La guerra dei numeri, come già per l’esplosione che ha investito l’ospedale di Gaza, non lascia al momento spazio a dati certi per l’attacco sul campo, dal momento che le autorità locali hanno fornito cifre molto discordanti che passano dai 50 ai 400 morti. L’esercito israeliano ha confermato il raid, descrivendolo come parte di “un attacco su vasta scala” contro Hamas e in cui è stato ucciso anche il comandante locale, Ibrahim Bihari, insieme a “un ampio numero di terroristi”. Fatah, il partito del presidente dell’Autorità nazionale palestinese Mahmoud Abbas, ha indetto per oggi una “giornata della rabbia” in Cisgiordania come reazione al raid di Jabalya. Ed è proprio qui, su quest’altro fronte nascosto, che il conflitto rischia di allargarsi. Le Idf, dallo scoppio della crisi, hanno proceduto a retate e sequestri: solo nella giornata di ieri sono state arrestate 38 persone di cui otto ritenute affiliate ad Hamas.

Non manca inoltre la paura per la crescente tensione tra palestinesi e coloni, con una violenza che preoccupa tutta la comunità internazionale che preme affinché la regione non sprofondi nel caos. Nei giorni scorsi, a chiedere un intervento al governo israeliano è stato lo stesso consigliere per la Sicurezza Nazionale della Casa Bianca, Jake Sullivan, che ha definito “totalmente inaccettabile la violenza di coloni estremisti contro persone innocenti in Cisgiordania”. A invocare lo stop delle violenze è stato anche l’alto rappresentante dell’Unione europea, Josep Borrell, che ha espresso anche ieri le sue preoccupazioni sulla Cisgiordania. Intanto, mentre le forze israeliane proseguono nella terza fase della guerra, sale l’allerta sul potenziale allargamento del conflitto e sul coinvolgimento di altre forze, specialmente quelle della galassia sciita legate all’Iran.

Il terzo lancio di droni contro Israele

In questi giorni, è in aumento soprattutto l’attività dei ribelli Houthi dello Yemen, proxy iraniano nella Penisola araba e parte di quell’oscuro conflitto che si è combattuto nel Paese negli ultimi anni.
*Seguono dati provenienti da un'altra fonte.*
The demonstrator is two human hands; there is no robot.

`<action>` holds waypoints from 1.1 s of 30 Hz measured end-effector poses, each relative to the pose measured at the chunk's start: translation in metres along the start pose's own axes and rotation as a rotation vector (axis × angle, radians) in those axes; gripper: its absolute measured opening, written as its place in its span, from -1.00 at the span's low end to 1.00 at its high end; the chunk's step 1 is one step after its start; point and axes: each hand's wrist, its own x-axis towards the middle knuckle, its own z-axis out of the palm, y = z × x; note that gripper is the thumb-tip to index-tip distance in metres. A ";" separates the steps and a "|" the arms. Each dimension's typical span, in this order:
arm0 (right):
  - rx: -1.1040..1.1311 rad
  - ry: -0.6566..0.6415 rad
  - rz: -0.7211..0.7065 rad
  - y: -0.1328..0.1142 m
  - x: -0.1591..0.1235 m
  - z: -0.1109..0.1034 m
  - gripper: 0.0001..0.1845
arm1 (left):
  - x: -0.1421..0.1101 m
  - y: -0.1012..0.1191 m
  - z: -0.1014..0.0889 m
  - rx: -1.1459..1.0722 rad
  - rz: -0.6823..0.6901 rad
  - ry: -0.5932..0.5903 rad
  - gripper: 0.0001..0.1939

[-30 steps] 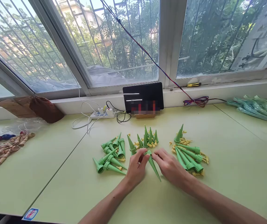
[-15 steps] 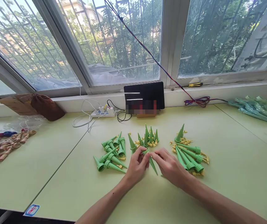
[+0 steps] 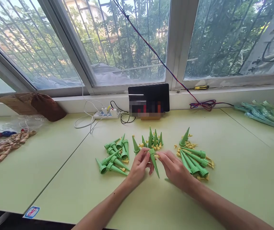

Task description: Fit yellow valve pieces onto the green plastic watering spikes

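Observation:
Between my hands is a green plastic watering spike (image 3: 154,163), tilted with its tip pointing down towards me. My left hand (image 3: 139,164) pinches it by the ribbed collar at its wide end. The fingers of my right hand (image 3: 174,164) hold a small yellow valve (image 3: 157,156) against the spike's side, just below the collar; whether it sits in a hole I cannot tell. Behind my hands, several green spikes (image 3: 155,139) stand upright among yellow valves. A pile of spikes (image 3: 114,156) lies to the left, and another pile (image 3: 194,162) with loose valves lies to the right.
A dark tablet (image 3: 148,97) leans by the window sill, beside a white power strip (image 3: 106,114) with cables. Wooden toys (image 3: 10,145) and a brown pouch (image 3: 48,107) are at the left. Bagged green items (image 3: 264,113) lie at the far right on the pale green table (image 3: 242,179).
The spike has turned in my left hand, so its open end no longer faces up at me and its side shows. A yellow valve now shows at my right fingertips.

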 end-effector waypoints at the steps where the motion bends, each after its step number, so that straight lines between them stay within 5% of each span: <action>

Le Tsahal hanno intercettato ancora una volta un velivolo diretto verso la città israeliana di Eilat, sul Mar Rosso, dopo quelli che erano esplosi in Egitto o abbattuti dalla nave statunitense Uss Carney. E ieri, a riprova del crescente ruolo di questa milizia, è arrivata anche la rivendicazione del terzo lancio di droni contro Israele da parte del portavoce militare degli Houthi, Yahya Saree. Il timore per l’escalation regionale riguarda anche il Libano, dove non si fermano i lanci di razzi di Hezbollah contro il nord dello Stato ebraico a cui le forze israeliane rispondono con raid mirati contro le cellule del partito di Dio.

L’incontro a Doha tra Amirabdollahian e Haniyeh

A testimoniare la volontà di Teheran di sfruttare la guerra, da registrare poi l’incontro avvenuto a Doha, in Qatar, tra il ministro degli Esteri iraniano Hossein Amirabdollahian e il capo dell’ufficio politico di Hamas, Ismail Haniyeh. Incontro avvenuto dopo quello con l’emiro del Qatar. Il Paese è il crocevia per i negoziati sugli ostaggi. E su questo fronte, a fare una nuova apertura è stato il portavoce dell’ala militare di Hamas, che ha affermato che nei prossimi giorni saranno liberati alcuni ostaggi stranieri. Non è da escludere che vi possano essere russi, specialmente dopo l’incontro a Mosca tra una delegazione di Hamas e alcuni funzionari del Cremlino. Intanto, la diplomazia riflette anche sul dopoguerra. Il segretario di Stato Usa, Antony Blinken, ha ribadito l’impossibilità di tornare allo status precedente il 7 ottobre, ma ha aperto le porte a una Anp “rivitalizzata ed effettiva” responsabile anche per Gaza.